Sur un autre plan, le coût logistique représente en moyenne générale 19% du chiffre d’affaire d’une entreprise tunisienne. «La chaîne logistique globale est encore à une phase embryonnaire de son développement en Tunisie. Elle souffre encore de défaillances au niveau de tous ses maillons», résume Jacques Moyson, expert et universitaire belge. Cet administrateur de l’Association belge des cadres d’achat et de la logistique souligne aussi que les entreprises tunisiennes n’optimisent pas leurs frais de stockage qui demeurent élevés, tout en faisant état d’un manque de zones d’activités logistiques en bonne et due forme dans le pays.
L’expert belge recommande aux autorités tunisiennes d’optimiser la chaîne logistique du pays, à travers la création de zones logistiques à proximité des ports et à l’intérieur du pays, l’accroissement de la part du transport ferroviaire dans le transport des marchandises et l’incitation des entreprises à externalisation leurs opérations logistiques.
Conteneurs au port de Rades
Des initiatives bridées par le clan Ben Ali-Trabelsi
Expert tunisien en logistique, Mondher Khanfir, a fait savoir, par ailleurs, qu’une chaîne logistique performante offre de précieux gains en termes de compétitivité globale des produits tunisiens. «Toute baisse considérable du coût logistique entraîne inéluctablement une baisse du coût de revient du produit et renforce ainsi la compétitivité de l’entreprise et sa marge de manœuvre face à la concurrence», a-t-il affirmé.
L’Aslog s’est fixé pour principal objectif de sensibiliser, à travers l’échange d’expertises et d’informations, tous les acteurs de la vie économique sur l’importance des performances logistiques dans l’amélioration de la compétitivité des entreprises et de l’économie nationale. Elle entend également réaliser des audits logistiques et organiser des sessions de formation et de recyclage ciblées pour l’ensemble des intervenants dans ce domaine.

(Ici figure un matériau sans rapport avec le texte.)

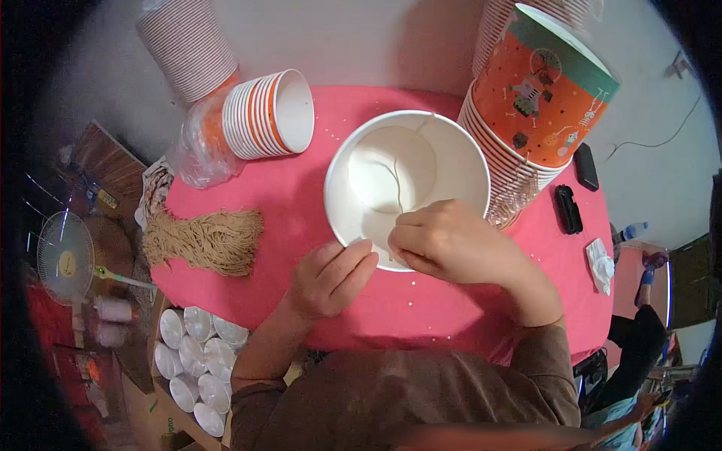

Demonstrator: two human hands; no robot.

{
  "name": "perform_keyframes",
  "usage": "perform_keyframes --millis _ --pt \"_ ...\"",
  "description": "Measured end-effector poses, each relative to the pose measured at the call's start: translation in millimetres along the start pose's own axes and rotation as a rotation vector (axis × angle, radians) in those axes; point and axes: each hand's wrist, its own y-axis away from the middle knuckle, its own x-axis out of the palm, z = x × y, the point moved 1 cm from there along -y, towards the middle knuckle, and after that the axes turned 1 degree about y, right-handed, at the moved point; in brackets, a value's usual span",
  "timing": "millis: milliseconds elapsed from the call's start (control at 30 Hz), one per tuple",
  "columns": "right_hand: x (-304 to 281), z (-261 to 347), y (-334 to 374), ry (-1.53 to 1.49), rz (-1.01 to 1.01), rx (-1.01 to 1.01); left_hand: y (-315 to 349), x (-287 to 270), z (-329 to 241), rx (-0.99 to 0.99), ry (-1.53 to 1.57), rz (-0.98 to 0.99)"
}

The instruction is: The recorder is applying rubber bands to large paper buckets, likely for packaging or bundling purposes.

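In the middle of the table stands a large white paper bucket (353, 173), its mouth facing up toward me. A thin tan string (397, 179) hangs inside it, and another strand crosses its far rim. My left hand (331, 278) is closed at the near rim, thumb and fingers pinching the wall there. Over the near right rim reaches my right hand (447, 240), fingers bent together at the end of the string. Its fingertips are partly hidden. A thick bundle of tan strings (207, 239) lies on the table to the left.
Behind on the left lie nested small paper tubs (293, 113) in plastic. At the right rises a tall stack of orange patterned buckets (545, 98). A black case (568, 209) and a crumpled tissue (600, 264) lie near the right edge. Clear cups (192, 353) fill a box at lower left.
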Motion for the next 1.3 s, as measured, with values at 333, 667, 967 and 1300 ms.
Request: perform_keyframes --millis 333,667,967,1300 --pt "1 -1 -2 -0.044 0.034 -0.008 0 -3 0 -0.006 0.011 0.013" --pt "13 -18 -8 -0.26 0.12 0.007 4 3 10 -0.167 0.17 0.067" --pt "4 -33 -28 -0.601 0.323 0.119 0 11 15 -0.504 0.26 -0.139" --pt "4 -30 -36 -0.581 0.308 0.182 6 19 5 -0.548 0.239 -0.101"
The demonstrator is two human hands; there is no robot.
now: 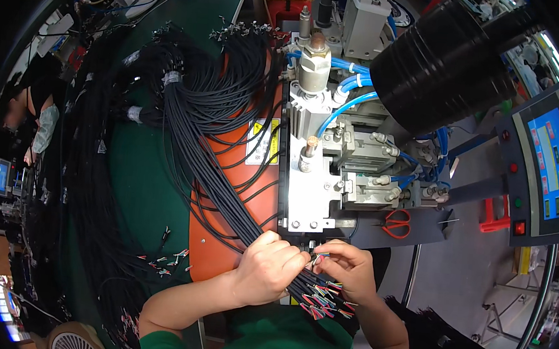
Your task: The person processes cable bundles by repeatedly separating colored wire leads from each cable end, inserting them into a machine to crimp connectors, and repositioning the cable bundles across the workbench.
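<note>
My left hand (268,269) is closed round a thick bundle of black cables (216,183) in front of the machine. Stripped ends with thin coloured wires (323,301) fan out below and to the right of that fist. With thumb and forefinger, my right hand (349,269) pinches the thin coloured wires of one cable end (317,259), right at the machine's front edge. The fingers partly hide these wires. Directly beyond both hands stands a metal press machine (307,193) with a brightly lit white top plate.
Heaps of black cables (235,72) cover the orange plate (210,261) and green table (141,183) at left. Blue air hoses (351,83) and a black cylindrical lamp (442,66) crowd the machine. Red-handled scissors (396,224) lie right, near a control screen (546,159). Another person (35,109) sits far left.
</note>
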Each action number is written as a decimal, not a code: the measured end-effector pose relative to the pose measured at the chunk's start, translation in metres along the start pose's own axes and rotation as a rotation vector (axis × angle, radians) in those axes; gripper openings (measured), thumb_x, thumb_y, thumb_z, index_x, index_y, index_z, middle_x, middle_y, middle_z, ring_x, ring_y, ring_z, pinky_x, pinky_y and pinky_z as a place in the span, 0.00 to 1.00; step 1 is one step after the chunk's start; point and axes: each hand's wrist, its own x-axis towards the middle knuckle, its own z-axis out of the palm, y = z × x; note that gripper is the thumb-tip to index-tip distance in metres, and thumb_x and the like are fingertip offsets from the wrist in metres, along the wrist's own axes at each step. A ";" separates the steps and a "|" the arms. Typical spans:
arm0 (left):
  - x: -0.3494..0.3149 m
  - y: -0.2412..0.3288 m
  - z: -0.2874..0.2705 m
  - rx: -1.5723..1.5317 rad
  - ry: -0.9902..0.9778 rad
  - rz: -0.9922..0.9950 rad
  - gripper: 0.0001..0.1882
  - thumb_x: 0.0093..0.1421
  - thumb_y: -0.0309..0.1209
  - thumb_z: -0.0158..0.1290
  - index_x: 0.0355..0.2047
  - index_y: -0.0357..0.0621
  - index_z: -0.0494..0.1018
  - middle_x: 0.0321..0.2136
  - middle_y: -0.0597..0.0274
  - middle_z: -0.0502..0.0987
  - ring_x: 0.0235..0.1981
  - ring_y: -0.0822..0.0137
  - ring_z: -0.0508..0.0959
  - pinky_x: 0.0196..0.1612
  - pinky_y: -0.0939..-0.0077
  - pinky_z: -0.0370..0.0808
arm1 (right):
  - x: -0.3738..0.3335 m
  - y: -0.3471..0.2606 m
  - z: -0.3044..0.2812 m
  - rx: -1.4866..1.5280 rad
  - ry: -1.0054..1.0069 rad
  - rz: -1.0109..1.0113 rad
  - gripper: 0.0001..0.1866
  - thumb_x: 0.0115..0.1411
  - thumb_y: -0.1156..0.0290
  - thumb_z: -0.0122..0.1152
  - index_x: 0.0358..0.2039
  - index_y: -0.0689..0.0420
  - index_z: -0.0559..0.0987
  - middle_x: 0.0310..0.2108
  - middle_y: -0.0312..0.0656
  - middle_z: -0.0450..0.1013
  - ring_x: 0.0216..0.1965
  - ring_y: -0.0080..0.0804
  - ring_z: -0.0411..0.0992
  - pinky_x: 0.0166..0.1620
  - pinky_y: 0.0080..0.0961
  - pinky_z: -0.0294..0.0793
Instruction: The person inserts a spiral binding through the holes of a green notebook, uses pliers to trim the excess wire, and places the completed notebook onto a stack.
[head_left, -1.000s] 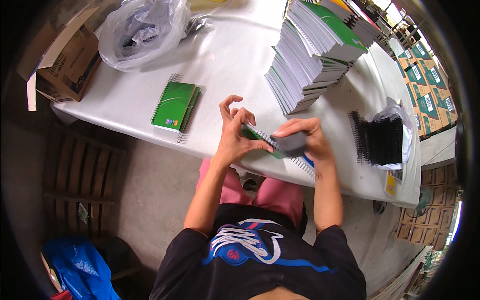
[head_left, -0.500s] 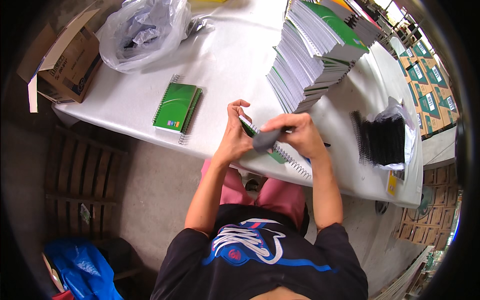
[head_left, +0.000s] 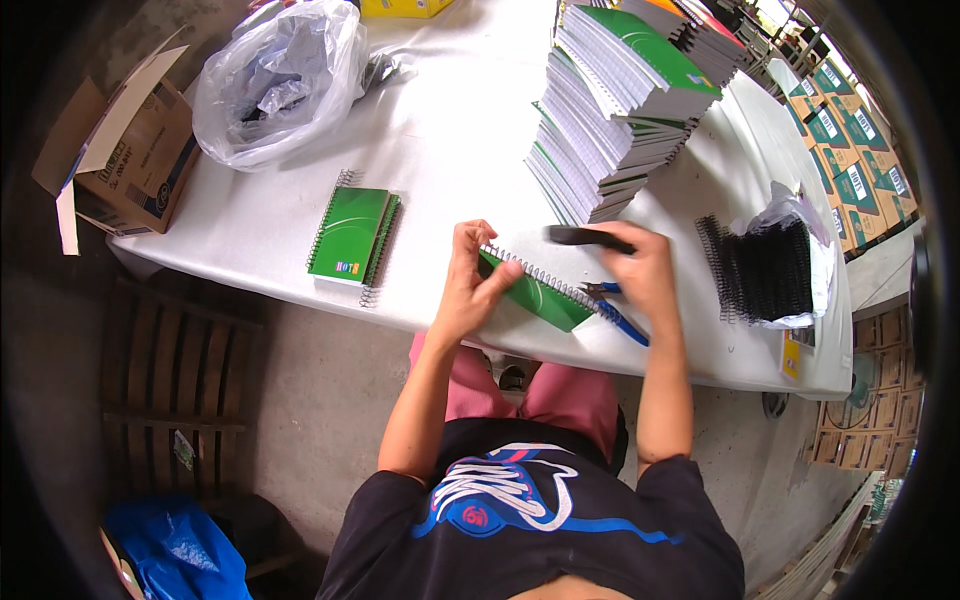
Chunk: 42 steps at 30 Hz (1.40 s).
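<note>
My left hand [head_left: 468,287] is closed on a small green spiral notebook [head_left: 545,300], thumb on its cover, at the table's near edge. A wire coil runs along the notebook's upper edge. My right hand [head_left: 642,272] grips a dark grey tool [head_left: 582,236] with a blunt, rounded end, raised just above the coil; motion blur hides its exact kind. Blue-handled pliers [head_left: 622,320] lie by the notebook's right end, below my right hand. Farther left, a small pile of green spiral notebooks [head_left: 348,232] rests on the table.
A tall stack of notebooks [head_left: 610,140] leans at the back. Black binding coils [head_left: 768,272] lie on plastic at the right. A clear plastic bag [head_left: 225,110] and an open cardboard box [head_left: 140,170] stand left, a yellow box [head_left: 405,8] behind. Cartons [head_left: 850,150] are piled beyond the table.
My right hand has moved right and lifted the dark tool off the notebook. The coil, earlier jutting far past the notebook, now lies along its edge. The pliers have come into clearer view.
</note>
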 end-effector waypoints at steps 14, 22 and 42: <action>-0.010 0.055 0.003 -0.307 0.492 -0.030 0.11 0.45 0.17 0.64 0.23 0.40 0.71 0.23 0.65 0.76 0.25 0.78 0.72 0.32 0.84 0.70 | -0.092 0.033 -0.004 -0.727 -0.019 -0.024 0.24 0.59 0.59 0.55 0.56 0.43 0.69 0.52 0.46 0.63 0.53 0.45 0.60 0.55 0.45 0.58; -0.020 0.060 0.008 0.251 0.532 0.348 0.15 0.38 0.15 0.67 0.23 0.38 0.71 0.22 0.62 0.73 0.28 0.70 0.72 0.30 0.79 0.70 | -0.076 -0.075 0.029 -0.286 0.065 -0.245 0.18 0.58 0.57 0.56 0.49 0.41 0.77 0.41 0.43 0.66 0.44 0.40 0.64 0.49 0.38 0.60; -0.026 0.063 0.005 0.254 0.520 0.371 0.13 0.38 0.14 0.64 0.21 0.38 0.71 0.24 0.60 0.74 0.27 0.69 0.72 0.30 0.78 0.71 | -0.067 -0.088 0.038 -0.237 -0.060 -0.260 0.17 0.59 0.58 0.55 0.48 0.47 0.77 0.35 0.39 0.69 0.35 0.33 0.67 0.39 0.31 0.64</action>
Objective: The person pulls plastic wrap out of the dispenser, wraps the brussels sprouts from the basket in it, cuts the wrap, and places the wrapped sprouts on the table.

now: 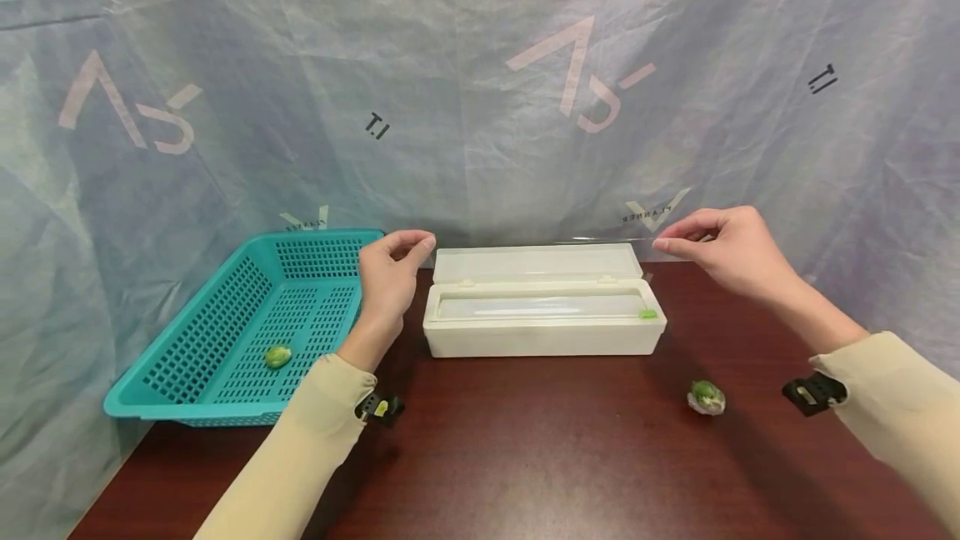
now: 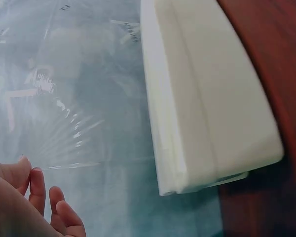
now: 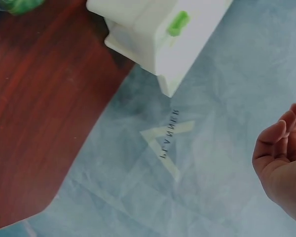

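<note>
Clear plastic wrap (image 2: 74, 131) fans out in creases from the left hand (image 1: 390, 273), whose thumb and index finger pinch it. Opposite, the right hand (image 1: 731, 252) pinches with thumb and fingers; a thin shiny edge of the wrap runs toward its fingertips in the head view. Between and below both hands stands a white wrap dispenser box (image 1: 543, 342), its lid (image 1: 536, 263) raised at the back. A green slider (image 1: 648, 314) sits at the box's right end. The right thumb and fingertips are partly cut off in the right wrist view.
A teal perforated basket (image 1: 187, 298) stands at the left, with a small green sprout-like vegetable (image 1: 277, 357) inside. Another green-and-whitish one (image 1: 707, 398) lies on the dark red table (image 1: 525, 448) at the right. A translucent printed curtain (image 1: 465, 90) hangs behind.
</note>
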`<state>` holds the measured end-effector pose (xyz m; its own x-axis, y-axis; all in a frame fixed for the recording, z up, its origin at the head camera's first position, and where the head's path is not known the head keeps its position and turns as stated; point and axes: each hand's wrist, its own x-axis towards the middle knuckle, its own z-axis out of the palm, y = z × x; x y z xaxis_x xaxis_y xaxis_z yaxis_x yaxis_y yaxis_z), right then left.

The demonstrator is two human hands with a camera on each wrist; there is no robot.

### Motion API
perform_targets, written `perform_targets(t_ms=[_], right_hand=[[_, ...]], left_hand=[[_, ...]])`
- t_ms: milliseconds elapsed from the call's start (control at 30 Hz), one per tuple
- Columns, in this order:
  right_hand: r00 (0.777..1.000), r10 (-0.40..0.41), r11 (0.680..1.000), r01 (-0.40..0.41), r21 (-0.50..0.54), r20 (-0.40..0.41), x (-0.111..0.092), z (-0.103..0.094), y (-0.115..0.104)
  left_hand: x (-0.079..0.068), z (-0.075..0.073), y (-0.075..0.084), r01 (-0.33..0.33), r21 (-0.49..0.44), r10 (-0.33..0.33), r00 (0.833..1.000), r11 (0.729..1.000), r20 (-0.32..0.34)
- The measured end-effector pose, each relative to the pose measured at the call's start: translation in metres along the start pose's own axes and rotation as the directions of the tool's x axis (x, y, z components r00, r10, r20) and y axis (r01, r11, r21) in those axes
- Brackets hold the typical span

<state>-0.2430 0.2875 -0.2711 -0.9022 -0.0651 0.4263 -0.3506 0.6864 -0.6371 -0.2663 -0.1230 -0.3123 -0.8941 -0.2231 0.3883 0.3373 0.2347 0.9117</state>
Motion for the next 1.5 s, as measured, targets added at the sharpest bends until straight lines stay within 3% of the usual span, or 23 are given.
perform_targets(t_ms=[300, 967, 1500], right_hand=[[0.999, 0.002, 1.0, -0.001, 0.003, -0.038, 0.001, -0.018, -0.018], [0.995, -0.003, 0.996, 0.012, 0.088, -0.101, -0.002, -0.049, -0.057], [0.987, -0.05, 0.993, 0.066, 0.095, -0.153, -0.02, -0.065, -0.077]], left_hand=[[0.002, -0.01, 0.022, -0.066, -0.057, 0.067, 0.998, 0.996, 0.015], [0.006, -0.03, 0.06, -0.129, -0.115, 0.133, 0.991, 0.985, 0.02], [-0.004, -0.042, 0.084, -0.173, -0.141, 0.176, 0.984, 0.975, 0.008]])
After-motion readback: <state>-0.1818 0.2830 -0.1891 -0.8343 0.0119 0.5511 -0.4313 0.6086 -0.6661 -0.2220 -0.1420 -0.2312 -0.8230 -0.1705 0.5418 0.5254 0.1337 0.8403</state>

«Nous tenterons de rattraper le temps perdu en déclenchant un brainstorming autour de la mise en place d’une stratégie nationale d’optimisation de la logistique. Avant la révolution, toutes les initiatives allant dans ce sens ont été bridées par le clan mafieux Ben Ali-Trabelsi qui avait de gros intérêt à protéger», a précisé Khaled Néji, rappelant que le Maroc a déjà mis en place une stratégie d’optimisation de sa logistique prévoyant notamment la création de 70 zones d’activités logistiques dans 17 villes.
Selon lui, le premier pas que la Tunisie doit franchir n’est autre que la création d’une entité chargée de coordonner les efforts de toutes les administrations et autres organismes concernés de près par le développement de la chaîne logistique.